『黒羽と鵙目』/花郎藤子

黒羽と鵙目 (花丸ノベルズ)

黒羽と鵙目 (花丸ノベルズ)

このシリーズはもはやヤクザものの生ける古典なんじゃないだろうか。花郎先生は好きな作家にレイモンド・チャンドラーを挙げていたけれど、確かにチャンドラーや北方謙三などのハードボイルド小説を思わせるシンプルで硬質な文体である。バーテンダーが出てくるだけでハードボイルド度が3倍くらいに跳ね上がるから不思議だ。


んでねー面白いと思うんだけど、実はそこまで「好き!」とか「萌え!」とか思わないんだよなあ。鵙目たんは腕っ節の強い男らしい受で良いし、黒羽は辛抱たまらん攻だしカラオケ好きだし(マイクを離さない攻ってちょっと好きだ)服や家具の趣味は悪いし良い攻だと思うんだけど……。
理由の一つとして挙げられるのはこの作品が短編集だということ。↓のジョー氏の意見にも通じるのだが、BL(この作品はどちらかといえばJUNEのかほりがする)小説は長編+短編か中編+中編という構成が多く、男たちの仲が出来上がったり深まったりする過程を一つ一つ丁寧に追った上でにゃんにゃんしたりしなかったりするのが楽しいわけで、短編+短編+短編…でこられてもいまいちのめり込めない。ゴールは大事だけど過程はもっと大事だよ。
花郎先生は設定を作り込んで書くことがうまそうな気がするので、とりあえず一作目は長編で書くべきだったのではなかろうか。というか書いて欲しかった!少年院の出会いから始まり、一度は離れ離れになった二人の人生がある大きな事件をきっかけに再び交差するまでを超ハードボイルドなノリで描いてくれたらすごく良かったと思う。でもこの作品って二人の何気ない(くもないが)ラブラブな日常を楽しむタイプの作品なのかなあ。個人的にハードボイルド作品が好きなので、もっとガチガチにハードでもよかったんだけどなあ。そもそもそういう作品だと勝手に思っていたから肩透かしを食ったのだろうな。うむ。
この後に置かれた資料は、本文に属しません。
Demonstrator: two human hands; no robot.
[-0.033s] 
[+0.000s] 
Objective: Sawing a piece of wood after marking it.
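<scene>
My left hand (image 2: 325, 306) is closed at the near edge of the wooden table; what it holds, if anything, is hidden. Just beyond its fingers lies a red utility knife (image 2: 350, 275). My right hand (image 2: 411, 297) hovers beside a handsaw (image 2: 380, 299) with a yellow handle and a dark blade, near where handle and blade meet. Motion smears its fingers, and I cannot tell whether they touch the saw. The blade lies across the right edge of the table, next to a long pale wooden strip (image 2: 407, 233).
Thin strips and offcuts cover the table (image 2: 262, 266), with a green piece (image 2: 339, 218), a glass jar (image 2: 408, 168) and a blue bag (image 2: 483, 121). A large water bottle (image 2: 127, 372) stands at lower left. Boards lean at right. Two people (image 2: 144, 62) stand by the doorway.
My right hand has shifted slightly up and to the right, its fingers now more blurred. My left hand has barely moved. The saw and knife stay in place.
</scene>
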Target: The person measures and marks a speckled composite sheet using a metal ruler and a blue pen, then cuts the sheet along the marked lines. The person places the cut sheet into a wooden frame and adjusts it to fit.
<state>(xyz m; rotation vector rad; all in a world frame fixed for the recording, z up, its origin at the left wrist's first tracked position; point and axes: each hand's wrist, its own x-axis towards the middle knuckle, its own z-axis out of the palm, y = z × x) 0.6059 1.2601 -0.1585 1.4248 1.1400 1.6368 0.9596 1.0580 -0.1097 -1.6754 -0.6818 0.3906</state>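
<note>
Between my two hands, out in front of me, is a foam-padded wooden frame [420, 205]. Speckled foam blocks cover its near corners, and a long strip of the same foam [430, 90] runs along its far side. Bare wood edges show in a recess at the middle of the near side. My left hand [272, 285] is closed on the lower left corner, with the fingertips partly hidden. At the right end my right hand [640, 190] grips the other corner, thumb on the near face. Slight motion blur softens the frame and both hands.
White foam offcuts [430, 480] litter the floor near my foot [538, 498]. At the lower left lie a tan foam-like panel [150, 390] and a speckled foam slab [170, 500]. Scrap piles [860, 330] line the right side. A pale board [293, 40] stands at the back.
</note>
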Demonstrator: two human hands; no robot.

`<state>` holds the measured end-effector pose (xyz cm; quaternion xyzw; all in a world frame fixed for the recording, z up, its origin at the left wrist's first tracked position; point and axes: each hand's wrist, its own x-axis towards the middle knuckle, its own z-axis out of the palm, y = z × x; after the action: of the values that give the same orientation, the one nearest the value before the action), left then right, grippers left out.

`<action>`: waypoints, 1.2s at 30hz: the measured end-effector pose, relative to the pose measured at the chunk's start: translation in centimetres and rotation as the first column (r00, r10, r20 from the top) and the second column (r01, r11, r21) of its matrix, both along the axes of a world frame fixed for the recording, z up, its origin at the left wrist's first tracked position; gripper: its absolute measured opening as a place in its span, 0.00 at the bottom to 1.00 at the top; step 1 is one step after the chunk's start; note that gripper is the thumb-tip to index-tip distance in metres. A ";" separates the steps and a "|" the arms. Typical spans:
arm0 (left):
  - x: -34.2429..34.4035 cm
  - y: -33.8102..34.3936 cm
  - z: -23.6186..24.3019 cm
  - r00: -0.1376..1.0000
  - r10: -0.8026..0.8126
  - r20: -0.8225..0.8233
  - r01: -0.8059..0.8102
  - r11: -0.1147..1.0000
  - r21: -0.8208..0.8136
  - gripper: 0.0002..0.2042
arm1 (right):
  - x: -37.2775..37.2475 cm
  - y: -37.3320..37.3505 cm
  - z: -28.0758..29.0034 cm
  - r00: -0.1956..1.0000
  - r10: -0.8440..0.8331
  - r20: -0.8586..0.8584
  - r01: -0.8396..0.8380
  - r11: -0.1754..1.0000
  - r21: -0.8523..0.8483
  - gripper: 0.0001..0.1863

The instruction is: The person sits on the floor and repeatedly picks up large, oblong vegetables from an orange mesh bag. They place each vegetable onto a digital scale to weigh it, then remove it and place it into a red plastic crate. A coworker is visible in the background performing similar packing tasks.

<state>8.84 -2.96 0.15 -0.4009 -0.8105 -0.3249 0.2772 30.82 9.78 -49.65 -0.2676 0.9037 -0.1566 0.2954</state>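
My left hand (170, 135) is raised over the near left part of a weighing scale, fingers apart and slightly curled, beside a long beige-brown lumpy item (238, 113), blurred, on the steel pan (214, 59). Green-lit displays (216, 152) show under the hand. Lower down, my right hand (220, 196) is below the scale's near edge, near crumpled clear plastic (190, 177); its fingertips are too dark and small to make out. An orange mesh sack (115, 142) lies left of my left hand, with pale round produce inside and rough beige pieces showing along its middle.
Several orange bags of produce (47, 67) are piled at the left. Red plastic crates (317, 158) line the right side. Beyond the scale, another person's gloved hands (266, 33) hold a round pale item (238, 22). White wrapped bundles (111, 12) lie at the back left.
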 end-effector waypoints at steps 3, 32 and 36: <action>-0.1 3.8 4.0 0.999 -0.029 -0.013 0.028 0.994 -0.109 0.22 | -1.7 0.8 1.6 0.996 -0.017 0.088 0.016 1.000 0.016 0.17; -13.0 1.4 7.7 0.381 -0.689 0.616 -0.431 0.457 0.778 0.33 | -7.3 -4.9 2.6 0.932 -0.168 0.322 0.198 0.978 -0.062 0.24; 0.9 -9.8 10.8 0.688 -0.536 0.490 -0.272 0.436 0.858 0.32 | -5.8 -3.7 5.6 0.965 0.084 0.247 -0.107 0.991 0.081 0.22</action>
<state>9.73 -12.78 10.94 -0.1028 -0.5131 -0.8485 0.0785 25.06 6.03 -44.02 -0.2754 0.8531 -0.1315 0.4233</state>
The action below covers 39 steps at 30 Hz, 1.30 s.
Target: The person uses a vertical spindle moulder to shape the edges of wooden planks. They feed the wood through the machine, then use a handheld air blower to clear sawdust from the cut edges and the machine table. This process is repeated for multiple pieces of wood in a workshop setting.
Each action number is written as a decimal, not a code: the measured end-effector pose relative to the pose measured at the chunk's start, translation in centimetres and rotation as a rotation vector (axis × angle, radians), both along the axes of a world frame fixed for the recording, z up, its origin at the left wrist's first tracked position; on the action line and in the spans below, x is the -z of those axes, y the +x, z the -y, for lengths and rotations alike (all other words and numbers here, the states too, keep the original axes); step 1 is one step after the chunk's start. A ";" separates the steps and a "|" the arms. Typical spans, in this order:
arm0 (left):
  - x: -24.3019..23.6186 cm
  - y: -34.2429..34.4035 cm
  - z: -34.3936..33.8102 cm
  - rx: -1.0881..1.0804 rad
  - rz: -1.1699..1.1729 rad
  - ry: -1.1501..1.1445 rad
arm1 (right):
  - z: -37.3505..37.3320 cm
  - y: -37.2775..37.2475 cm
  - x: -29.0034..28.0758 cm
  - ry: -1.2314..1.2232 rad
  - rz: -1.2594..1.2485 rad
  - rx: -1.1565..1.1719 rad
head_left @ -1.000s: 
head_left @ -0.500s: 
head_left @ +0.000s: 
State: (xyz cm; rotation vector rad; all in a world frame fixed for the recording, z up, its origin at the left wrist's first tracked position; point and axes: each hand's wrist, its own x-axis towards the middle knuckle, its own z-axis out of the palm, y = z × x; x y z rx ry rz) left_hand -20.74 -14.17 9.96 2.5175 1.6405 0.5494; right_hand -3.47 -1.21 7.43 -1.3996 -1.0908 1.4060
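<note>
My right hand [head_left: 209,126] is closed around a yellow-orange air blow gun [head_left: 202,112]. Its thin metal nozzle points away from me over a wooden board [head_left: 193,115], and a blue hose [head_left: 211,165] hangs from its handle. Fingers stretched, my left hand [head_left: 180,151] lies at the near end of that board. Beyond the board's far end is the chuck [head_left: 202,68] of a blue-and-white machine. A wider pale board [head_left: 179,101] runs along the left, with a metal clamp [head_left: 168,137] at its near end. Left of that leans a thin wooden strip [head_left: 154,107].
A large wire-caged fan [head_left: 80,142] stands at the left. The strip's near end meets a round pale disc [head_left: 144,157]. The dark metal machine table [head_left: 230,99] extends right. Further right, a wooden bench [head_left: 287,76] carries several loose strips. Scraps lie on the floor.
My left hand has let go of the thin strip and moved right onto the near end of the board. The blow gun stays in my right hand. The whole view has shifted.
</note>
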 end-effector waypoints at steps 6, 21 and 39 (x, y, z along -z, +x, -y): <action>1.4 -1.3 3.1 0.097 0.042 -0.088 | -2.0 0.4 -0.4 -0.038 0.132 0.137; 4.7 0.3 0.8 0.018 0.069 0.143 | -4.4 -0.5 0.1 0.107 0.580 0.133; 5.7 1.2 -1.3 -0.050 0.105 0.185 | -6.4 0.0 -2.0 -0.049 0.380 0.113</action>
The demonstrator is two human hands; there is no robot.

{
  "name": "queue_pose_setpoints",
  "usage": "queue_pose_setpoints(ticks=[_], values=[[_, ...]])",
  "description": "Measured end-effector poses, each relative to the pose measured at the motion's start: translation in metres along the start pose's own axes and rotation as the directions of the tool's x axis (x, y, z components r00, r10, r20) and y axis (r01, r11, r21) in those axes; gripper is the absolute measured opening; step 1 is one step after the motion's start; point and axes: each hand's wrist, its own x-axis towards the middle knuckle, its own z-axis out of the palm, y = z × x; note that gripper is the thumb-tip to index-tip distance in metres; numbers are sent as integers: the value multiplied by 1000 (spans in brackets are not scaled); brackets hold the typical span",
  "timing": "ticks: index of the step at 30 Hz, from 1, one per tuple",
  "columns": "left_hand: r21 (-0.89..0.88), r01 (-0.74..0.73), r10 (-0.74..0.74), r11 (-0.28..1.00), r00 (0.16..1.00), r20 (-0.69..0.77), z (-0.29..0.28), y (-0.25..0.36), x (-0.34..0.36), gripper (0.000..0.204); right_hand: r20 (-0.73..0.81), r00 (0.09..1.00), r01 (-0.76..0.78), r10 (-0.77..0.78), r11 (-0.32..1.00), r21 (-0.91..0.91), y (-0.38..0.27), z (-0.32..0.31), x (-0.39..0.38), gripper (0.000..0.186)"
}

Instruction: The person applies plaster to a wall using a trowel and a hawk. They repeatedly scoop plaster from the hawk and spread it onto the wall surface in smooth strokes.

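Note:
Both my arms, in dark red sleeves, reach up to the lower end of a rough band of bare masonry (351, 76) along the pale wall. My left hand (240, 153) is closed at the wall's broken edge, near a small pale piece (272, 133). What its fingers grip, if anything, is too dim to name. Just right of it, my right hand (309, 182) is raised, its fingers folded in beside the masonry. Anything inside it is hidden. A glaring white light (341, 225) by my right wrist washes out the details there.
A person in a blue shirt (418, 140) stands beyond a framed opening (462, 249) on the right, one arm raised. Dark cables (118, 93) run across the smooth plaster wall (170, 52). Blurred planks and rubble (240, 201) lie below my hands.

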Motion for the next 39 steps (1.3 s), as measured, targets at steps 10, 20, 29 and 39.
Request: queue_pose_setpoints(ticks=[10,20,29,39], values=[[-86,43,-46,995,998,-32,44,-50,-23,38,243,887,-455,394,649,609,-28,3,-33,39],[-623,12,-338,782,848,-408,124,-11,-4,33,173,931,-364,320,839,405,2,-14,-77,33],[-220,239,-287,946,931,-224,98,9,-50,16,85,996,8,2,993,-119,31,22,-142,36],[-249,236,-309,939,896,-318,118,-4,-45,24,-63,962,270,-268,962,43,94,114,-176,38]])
あとがきは黒羽の独白という形を取っている。「あとがきに自キャラを登場させる小説家は痛い」という法則が私の中にはあるのだが、花郎先生の場合痛さはあまり感じなかった。これは作品から透けて見える作者の性格が淡白そうだからだろうか。


それはそうとこのサイズの白泉社のBL単行本(裏表紙に「書店の方へ この単行本は漫画の単行本と同じ大きさです(うろ覚え)」というメッセージが入っている不思議な本)はこのシリーズ以外を書店で見かけないのだが、基本的には絶版なんですかね。月村奎も井村仁美もここから出ていた既刊を別レーベルで出し直していたし。このサイズは本棚に並べやすく手にも馴染みやすい大きさで好きだったので残念である。